Carmen encaró a Mauricio y entonces comprendió que le hablaba sin palabras: tú verás, decían sus ojos. Tú decides qué cuentas y qué callas. Tú marcas la frontera entre la leyenda y la condena. Mauricio entendió entonces por qué la taberna nunca prosperaba y por qué sentía siempre la tentación de marcharse y, sin embargo, seguía allí, año tras año, sirviendo vino a difuntos y condenados. La tierra necesita quien le recuerde y quien le olvide; quien ensamble las piezas rotas y quien narre el silencio entre las gestas.

Al volver con los demás, encontró a los aldeanos y los héroes condenados reunidos de nuevo, esta vez junto al limonero centenario, donde cada año colgaban cintas rojas pidiendo salud y buen tiempo. Aquella vez, la costurera ciega ató la tela invisible al tronco, y el viento la meció, desplegando cientos de pequeñas campanas que no existían. Por un momento, todos —vivos y muertos— creyeron escuchar el rumor de un río lejano, sagrado, arrastrando las memorias hasta los límites de un mundo que ya no era el de ellos.

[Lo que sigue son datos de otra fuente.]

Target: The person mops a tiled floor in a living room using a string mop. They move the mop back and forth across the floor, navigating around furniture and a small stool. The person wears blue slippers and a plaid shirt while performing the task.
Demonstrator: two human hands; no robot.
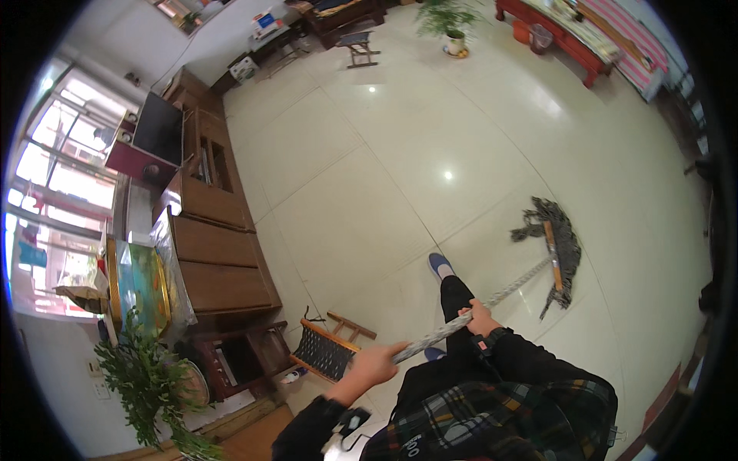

El día proclamó su dominio con el canto de los mirlos, y los condenados, uno a uno, se desvanecieron. Quedó Esteban sentado bajo el limonero, con la mirada perdida, incapaz de recordar su nombre, ni por qué los ojos de su madre ya no brillaban al verle. Carmen se retiró a su casa de barro y Mauricio regresó a la taberna, donde todavía quedaban vasos por fregar y cuentas por ajustar. Nadie volvió a mencionar a los héroes condenados, pero al año siguiente, cuando el calor volvió a espesar el aire y las cigarras entonaron su letanía, la aldea entera supo —sin decirlo— que la tierra seguiría exigiendo su tributo.

Porque en Las Lomas, las leyendas no nacen por gloria, sino por necesidad. Y el verdadero milagro, el que nunca contará la costurera ni repetirá Mauricio, es que, tras cada condena, un amor, una esperanza o una canción se filtran entre los escombros de la memoria, abonando la tierra para la próxima generación de héroes y mártires. Así, siglo tras siglo, los héroes condenados seguirán volviendo, y Las Lomas, obstinada, asomada en el filo del recuerdo, persistirá.